• Kathleen Goolsby

    Q&A with Manufacturing ERP Provider Syscon Solutions

    Syscon Solutions was launched in Hyderabad, India in 1996. Its ERP product, Syscon Cronus, is targeted for small and medium manufacturing enterprises. In 2006 it became one of the first ERP solutions to be offered in the SaaS/cloud model. We talked with co-founder and managing director S. Vijay Venkatesh about Syscon’s startup experiences and lessons learned. This article is brought to SandHill readers in partnership with ProductNation.

    How did your company originate — what was the original vision?
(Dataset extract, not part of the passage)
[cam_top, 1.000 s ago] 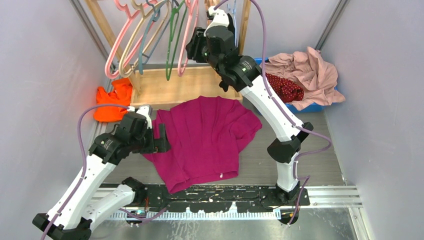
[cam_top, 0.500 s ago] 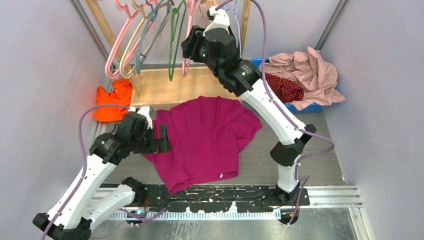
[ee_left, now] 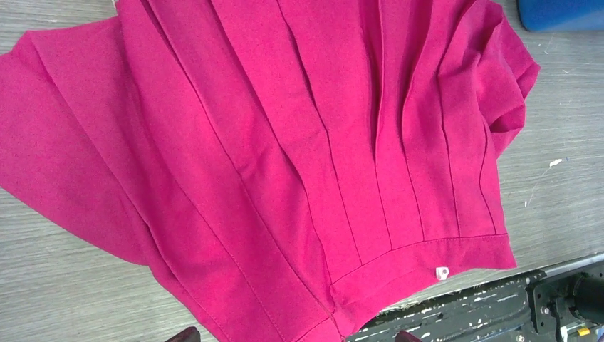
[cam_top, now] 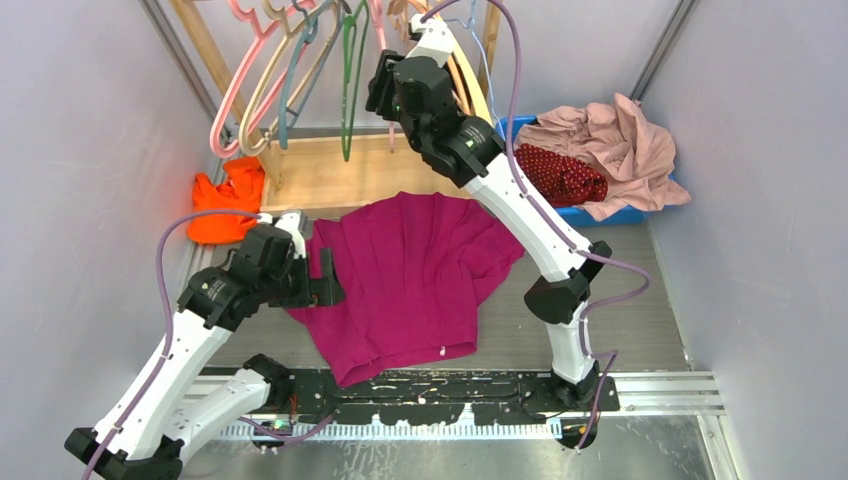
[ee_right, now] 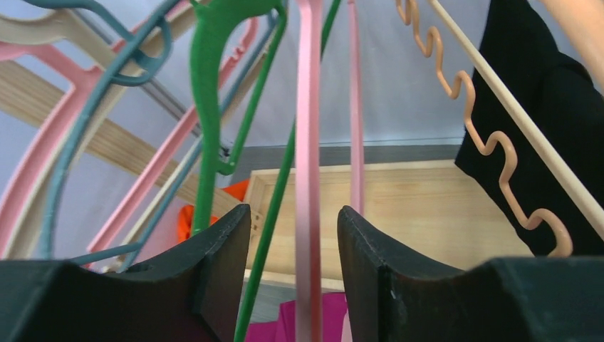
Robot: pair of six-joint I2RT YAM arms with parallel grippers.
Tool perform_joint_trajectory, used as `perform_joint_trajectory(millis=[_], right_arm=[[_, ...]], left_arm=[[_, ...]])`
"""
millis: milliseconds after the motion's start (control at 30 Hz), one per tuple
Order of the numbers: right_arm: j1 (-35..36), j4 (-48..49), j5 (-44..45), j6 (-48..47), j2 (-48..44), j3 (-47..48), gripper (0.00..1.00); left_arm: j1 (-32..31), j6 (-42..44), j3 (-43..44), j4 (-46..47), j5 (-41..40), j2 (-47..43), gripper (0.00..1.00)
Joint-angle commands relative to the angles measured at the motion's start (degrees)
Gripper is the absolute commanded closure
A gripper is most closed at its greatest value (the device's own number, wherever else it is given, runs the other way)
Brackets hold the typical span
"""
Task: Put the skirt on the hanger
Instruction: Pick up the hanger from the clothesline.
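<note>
Lying crumpled in the blue bin (cam_top: pixel 612 214) at about 2 o'clock in the top view, the skirt (cam_top: pixel 566 176) shows as a dark red patch sprinkled with small white dots. A pale pink garment (cam_top: pixel 620 145) is heaped over its far and right sides, so neither waistband nor hem can be made out, and its full shape is hidden.

The hanger (ee_right: pixel 308 157) is a thin pink plastic bar running straight up between the fingers of the right gripper (ee_right: pixel 293 214), raised at 12 o'clock among the hanging rack's other hangers. Its jaws stand partly apart with a gap on each side of the bar (nothing clamped). A green hanger (ee_right: pixel 206 107) crosses just to its 9 o'clock side. The pink hanger's hook is cut off at the top of both views, and in the top view the arm covers most of it.

The left gripper (cam_top: pixel 328 278), at 8 o'clock, hangs spread wide over the edge of a magenta garment (ee_left: pixel 285 142) spread flat on the table; its wrist view catches only the very tips of its fingers at the lower edge.
</note>
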Motion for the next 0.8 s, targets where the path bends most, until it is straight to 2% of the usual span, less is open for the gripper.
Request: perform_joint_trajectory(millis=[0, 333, 533, 667, 767], right_arm=[[-1.31, 0.10, 3.05, -0.57, 0.14, 2.08, 0.48], [-4.27, 0.10, 0.94, -1.90, 1.39, 3.43, 0.66], [-4.88, 0.61, -0.73, -4.63, 2.28, 5.90, 0.67], [-5.45, -0.05, -2.44, -5.12, 2.79, 6.52, 0.83], [-5.51, 0.35, -3.56, -5.76, 2.38, 5.58, 0.89]], left_arm=[[-0.14, 0.47, 0.12, 2.24, 1.21, -0.80, 0.00], [-0.11, 0.65, -0.03, 2.72, 1.52, -0.54, 0.00], [-0.11, 0.66, -0.04, 2.60, 1.55, -0.45, 0.00], [-0.16, 0.55, -0.09, 2.64, 1.57, -0.49, 0.00], [-0.14, 0.47, -0.17, 2.62, 1.55, -0.38, 0.00]])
    Vijay Venkatesh: Having worked for 13 years with various midsize manufacturing companies, I thought of starting my own business and started a chemical trading company dealing with pharma and rubber chemicals and representing manufacturers from Tamil Nadu, Mumbai and Gujarat.

    When the opportunity came to start Syscon with one of my old colleagues with two developers, I thought it would be something which was of my type. Added to this was the fact that IT was only afforded by big corporates; SMEs could not dream of it.

    Our initial idea in 1996 was to develop a customized solution for manufacturing industries. As we started, I observed that we might end up doing the same thing differently for different people. This would leave us with several versions of codes, which might make the maintenance and upgrade impossible. With all the facts, we decided to go in for a product development and tell the customers to use what we have rather than asking them what they want. We shut our marketing department for a while and went for a small loan and working capital. There was no looking back. 

    Is there a story behind your company name?

    Vijay Venkatesh: Syscon stands for “System Consulting” or “System Configuration.”

    What are some of the challenges you’ve had that you didn’t anticipate? How did you resolve them?

    Vijay Venkatesh: I always used to think, though there is a huge number of SMEs in the market, that the rate of customer acquisition is very slow. But now, instead of blaming the SMEs, I think that it is due to the fact that there are more failures than successes of ERP among SMEs in India.

    It is the responsibility of the ERP vendor to bring in all the missing links to address this challenge. I learned that we needed to make our ERP product simple and also train our customers because SMEs are not computer savvy. I also recognized that SME CEOs have so many things to do that they cannot devote time to software product reviews. To address this challenge, we implement only the essential modules to start with and then scale them up step by step.

    Please describe one of your company’s lessons learned and where it occurred in the time line of your product development.

    Vijay Venkatesh: We have learned several important lessons of being a product company as opposed to an IT services company. First, instead of asking the customer what they want, we learned to tell them to use what we have. Next, we needed to make sure any new requirements made sense for larger target clients and make sure that we take time to bring those features carefully in to the product.

    Also we learned that a software product company needs a complete ecosystem including sales, implementation, support and training, coupled with training partners, technology partners, hosting partners and industry associations.

    How did you find your first customer? Did it take longer than you anticipated?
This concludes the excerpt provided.